» **WHAT YOU SHOULD DO**
Nothing but the text of the listing, repeated exactly, belongs in the answer; leave the images out.

» **SUPPLIED ENTRIES**
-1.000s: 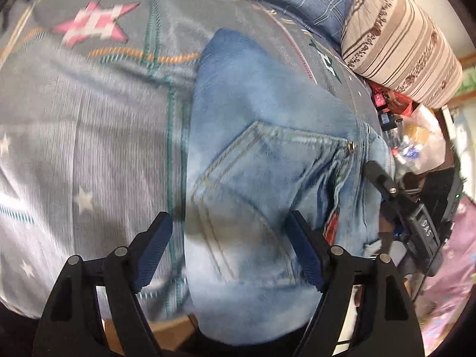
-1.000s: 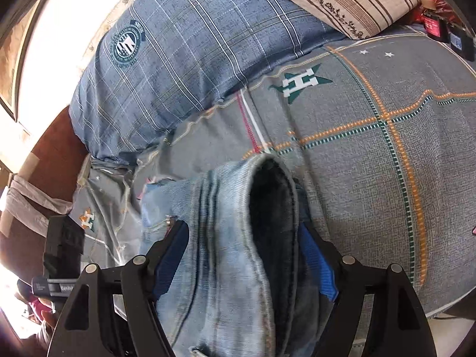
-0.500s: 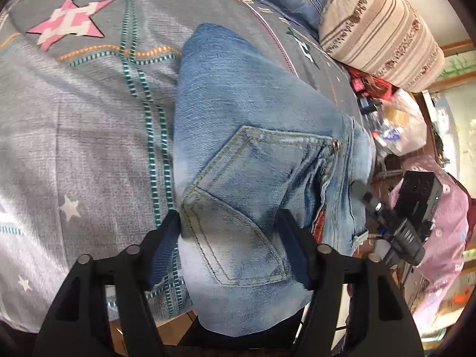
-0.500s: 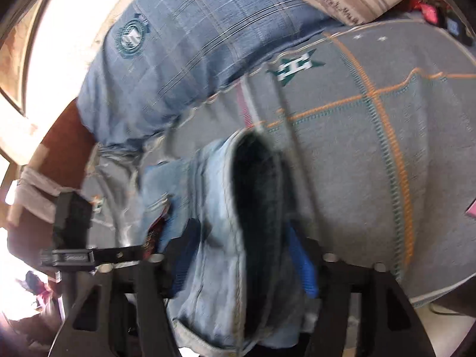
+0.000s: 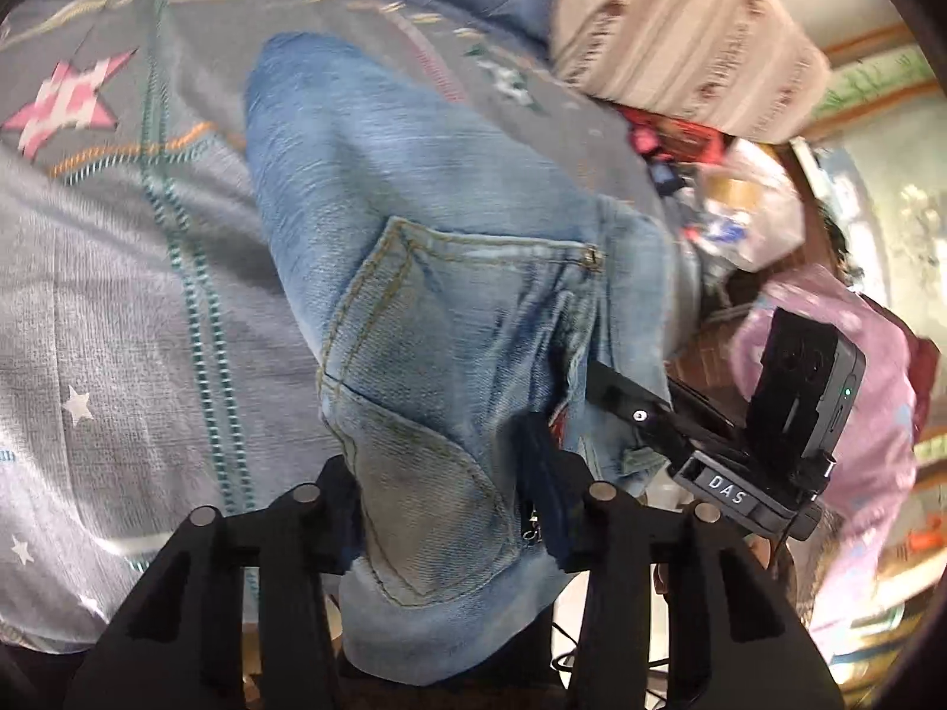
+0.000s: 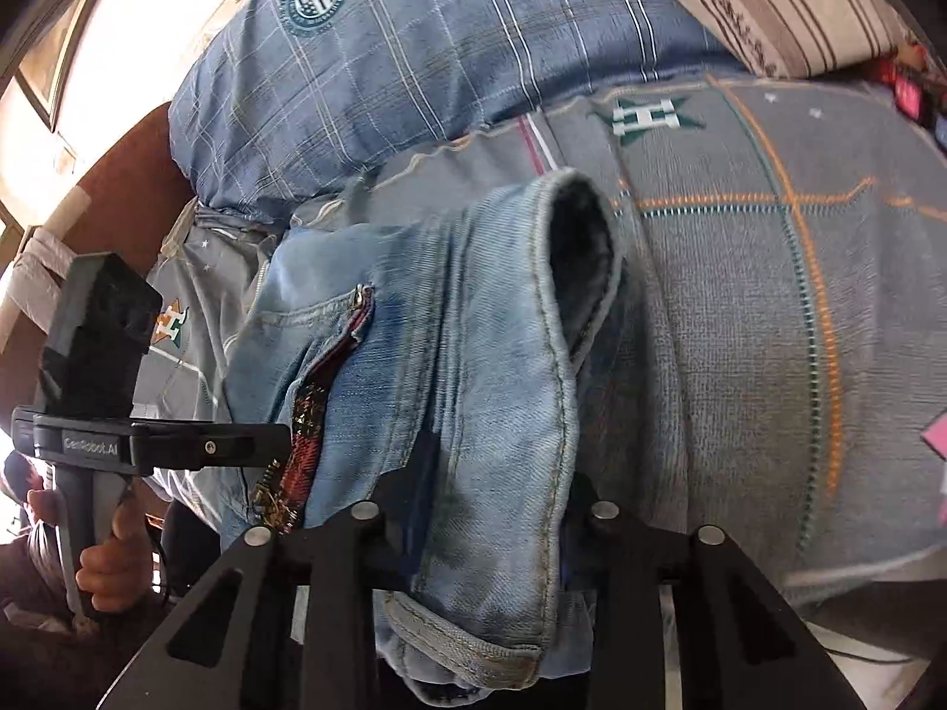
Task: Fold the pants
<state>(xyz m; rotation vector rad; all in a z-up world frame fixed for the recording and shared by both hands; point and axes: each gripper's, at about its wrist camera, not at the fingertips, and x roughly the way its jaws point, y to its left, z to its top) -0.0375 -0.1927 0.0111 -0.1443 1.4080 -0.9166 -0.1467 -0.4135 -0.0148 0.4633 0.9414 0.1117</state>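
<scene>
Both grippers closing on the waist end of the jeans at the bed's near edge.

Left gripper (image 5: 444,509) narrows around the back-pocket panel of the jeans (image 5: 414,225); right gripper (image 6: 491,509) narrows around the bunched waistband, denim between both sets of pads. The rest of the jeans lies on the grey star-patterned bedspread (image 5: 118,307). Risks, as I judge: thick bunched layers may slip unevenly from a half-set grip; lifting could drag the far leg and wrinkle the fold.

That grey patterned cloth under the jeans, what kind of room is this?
Most likely a bedroom in someone's home. The jeans lie on a bed covered by a grey star-patterned bedsheet, with a striped pillow and a blue plaid pillow at its head.
</scene>
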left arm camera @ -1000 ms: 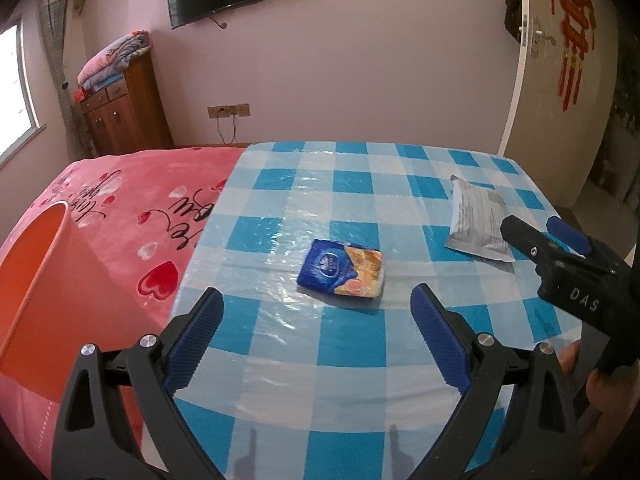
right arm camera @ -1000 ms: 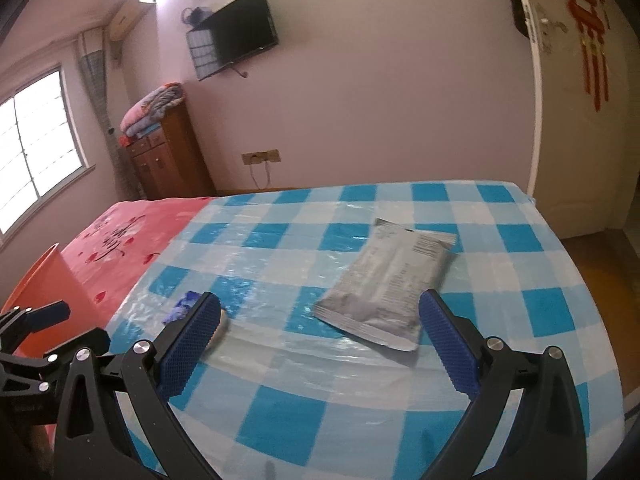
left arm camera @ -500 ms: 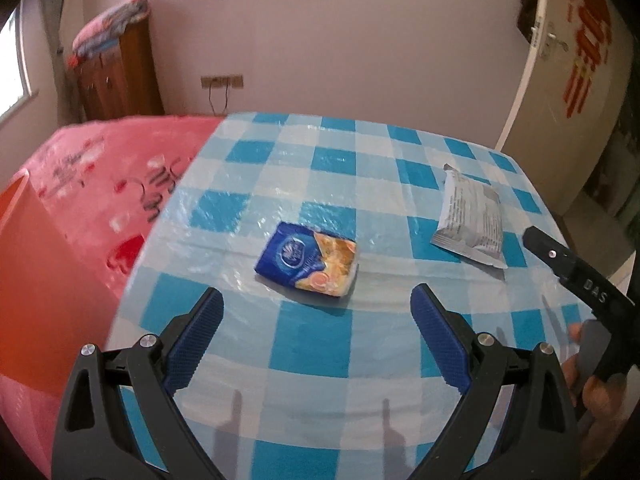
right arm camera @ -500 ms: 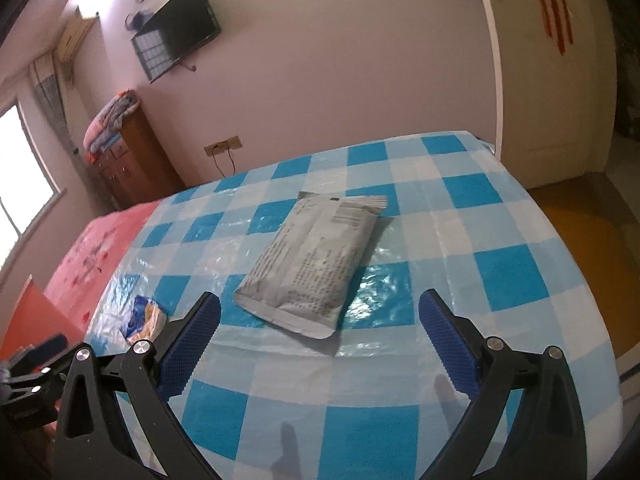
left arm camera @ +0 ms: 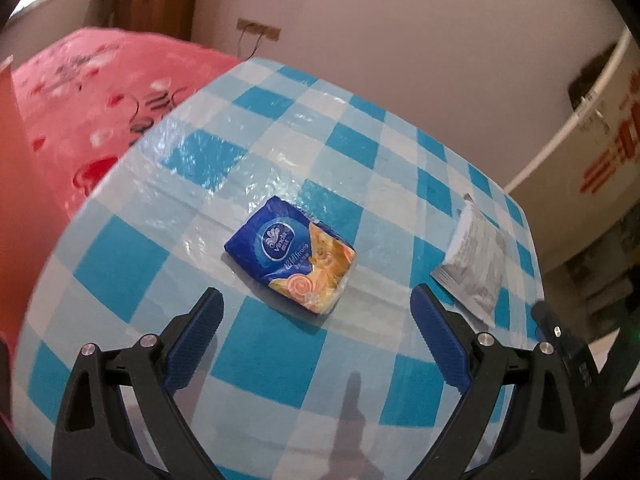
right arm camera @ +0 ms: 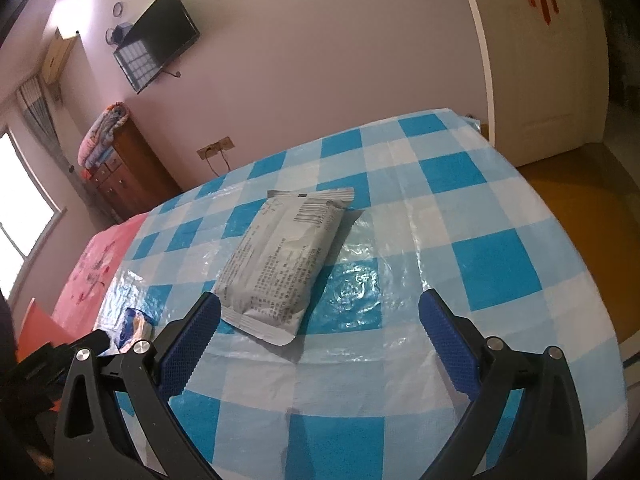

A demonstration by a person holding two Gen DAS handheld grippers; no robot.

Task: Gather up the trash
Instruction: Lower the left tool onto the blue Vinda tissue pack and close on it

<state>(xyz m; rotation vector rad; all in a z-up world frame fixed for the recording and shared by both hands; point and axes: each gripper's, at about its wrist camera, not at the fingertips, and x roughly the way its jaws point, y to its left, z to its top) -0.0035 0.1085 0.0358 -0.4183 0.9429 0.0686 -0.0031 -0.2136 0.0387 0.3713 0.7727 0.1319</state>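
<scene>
Both claws spread above the tabletop (right arm camera: 460,168): left claw (left arm camera: 316,320) near the tissue pack (left arm camera: 291,255), right claw (right arm camera: 320,316) near the grey packet (right arm camera: 286,256).

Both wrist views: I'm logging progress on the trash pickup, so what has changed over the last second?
Both grippers moved in toward their targets: the left gripper closed in on the blue tissue pack, the right gripper on the grey packet, whose near end now lies just ahead of its left finger. Nothing was grasped or released. Both packs lie where they were on the checked tablecloth; both pairs of fingers remain wide open.
</scene>
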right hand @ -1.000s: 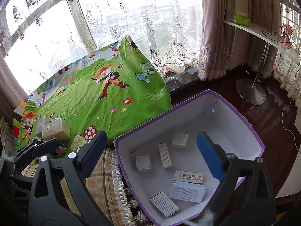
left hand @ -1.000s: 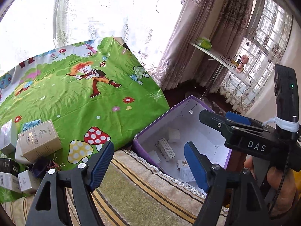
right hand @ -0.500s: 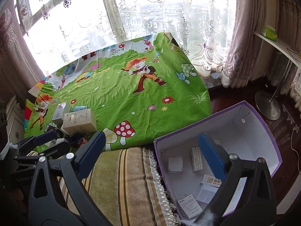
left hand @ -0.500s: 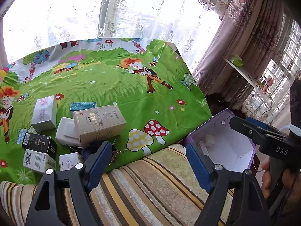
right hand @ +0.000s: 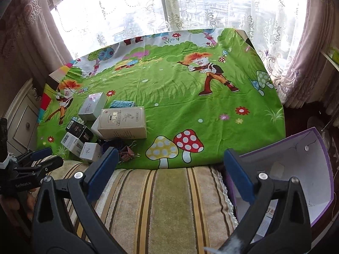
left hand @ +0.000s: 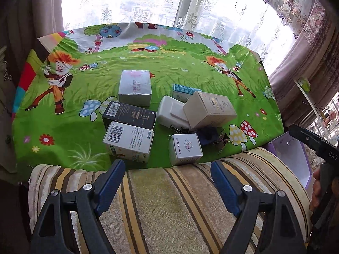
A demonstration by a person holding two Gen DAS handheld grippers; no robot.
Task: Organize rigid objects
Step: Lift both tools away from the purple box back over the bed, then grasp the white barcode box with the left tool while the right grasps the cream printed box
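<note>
Small rigid cartons cluster on the green cartoon cloth: a beige box, a silver box, a black barcode box and a white cube, just ahead of the left tongs. Its jaws have just been opening, nothing between them. The right tongs also gape empty, the purple-rimmed box to their right.

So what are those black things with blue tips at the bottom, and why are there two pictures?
They are tongs a person squeezes by hand, one in each hand, each with a little camera looking along it. One picture is from the left tongs, the other from the right tongs. Both are open and hold nothing; the left tongs have just been opening. On the green cartoon cloth lies a pile of small boxes, with some binder clips. A purple box for tidying them stands to the right.
</note>
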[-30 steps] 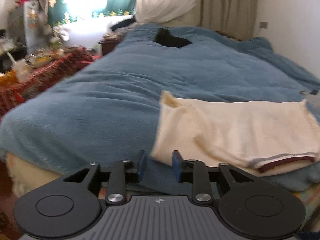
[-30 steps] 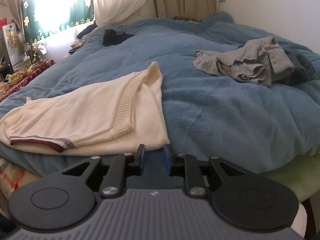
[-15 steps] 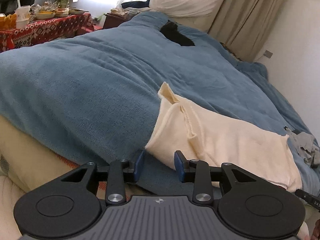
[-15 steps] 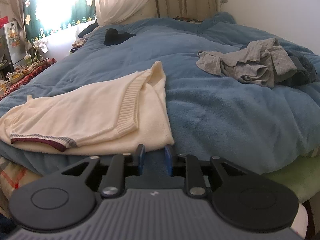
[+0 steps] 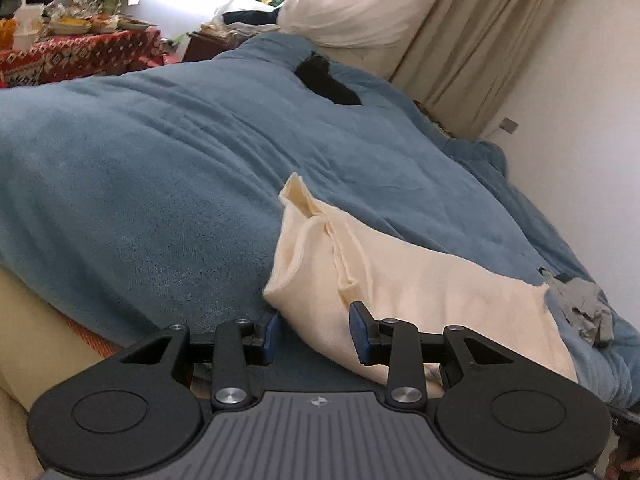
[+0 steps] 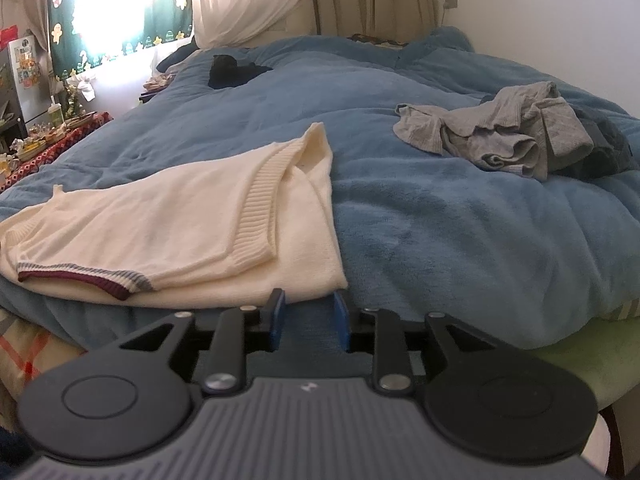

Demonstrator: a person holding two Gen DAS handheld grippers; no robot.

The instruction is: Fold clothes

» **WRITTEN SOLUTION**
-1.000s: 
-1.000s: 
-0.500s: 
-0.500s: 
+0.000s: 
+0.000s: 
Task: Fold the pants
<state>(xyz m; rotation vector rad; all in a z-up world frame fixed for the recording and shared by both hands; point and axes: each gripper's, at about its wrist camera, not at the fingertips, and x roughly the way its jaws point, y to its left, z to its top) -0.0375 -0.1927 0.0111 -0.1443 1.4080 -0.9166 -0.1467 -0.4135 -0.0148 0.4633 0.9414 0.1117</state>
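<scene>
Both grippers closing on the waist end of the jeans at the bed's near edge.

Left gripper (image 5: 444,509) narrows around the back-pocket panel of the jeans (image 5: 414,225); right gripper (image 6: 491,509) narrows around the bunched waistband, denim between both sets of pads. The rest of the jeans lies on the grey star-patterned bedspread (image 5: 118,307). Risks, as I judge: thick bunched layers may slip unevenly from a half-set grip; lifting could drag the far leg and wrinkle the fold.

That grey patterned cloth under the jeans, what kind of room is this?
Most likely a bedroom in someone's home. The jeans lie on a bed covered by a grey star-patterned bedsheet, with a striped pillow and a blue plaid pillow at its head.
</scene>
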left arm camera @ -1000 ms: 
right arm camera @ -1000 ms: 
left arm camera @ -500 ms: 
right arm camera @ -500 ms: 
left arm camera @ +0 ms: 
right arm camera @ +0 ms: 

A demonstration by a person holding two Gen DAS handheld grippers; no robot.

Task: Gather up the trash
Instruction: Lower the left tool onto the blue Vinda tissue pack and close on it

<state>(xyz m; rotation vector rad; all in a z-up world frame fixed for the recording and shared by both hands; point and axes: each gripper's, at about its wrist camera, not at the fingertips, and x roughly the way its jaws point, y to its left, z to its top) -0.0035 0.1085 0.0358 -0.4183 0.9429 0.0686 -0.0031 -0.2136 0.0387 0.3713 0.7727 0.1319</state>
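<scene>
Both claws spread above the tabletop (right arm camera: 460,168): left claw (left arm camera: 316,320) near the tissue pack (left arm camera: 291,255), right claw (right arm camera: 320,316) near the grey packet (right arm camera: 286,256).

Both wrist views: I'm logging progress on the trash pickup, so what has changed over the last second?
Both grippers moved in toward their targets: the left gripper closed in on the blue tissue pack, the right gripper on the grey packet, whose near end now lies just ahead of its left finger. Nothing was grasped or released. Both packs lie where they were on the checked tablecloth; both pairs of fingers remain wide open.
</scene>
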right hand @ -1.000s: 
left hand @ -1.000s: 
right hand @ -0.500s: 
left hand @ -0.500s: 
right hand @ +0.000s: 
left hand @ +0.000s: 
A demonstration by a person holding two Gen DAS handheld grippers; no robot.
Task: Organize rigid objects
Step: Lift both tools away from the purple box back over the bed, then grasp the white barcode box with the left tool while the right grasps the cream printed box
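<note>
Small rigid cartons cluster on the green cartoon cloth: a beige box, a silver box, a black barcode box and a white cube, just ahead of the left tongs. Its jaws have just been opening, nothing between them. The right tongs also gape empty, the purple-rimmed box to their right.

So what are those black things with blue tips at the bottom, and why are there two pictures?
They are tongs a person squeezes by hand, one in each hand, each with a little camera looking along it. One picture is from the left tongs, the other from the right tongs. Both are open and hold nothing; the left tongs have just been opening. On the green cartoon cloth lies a pile of small boxes, with some binder clips. A purple box for tidying them stands to the right.
</note>
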[-30 steps] 
[-30 steps] 
[-15 steps] 
[-15 steps] 
[+0 steps] 
[+0 steps] 

Demonstrator: a person holding two Gen DAS handheld grippers; no robot.

The instruction is: Fold clothes

The work on this exercise is finished.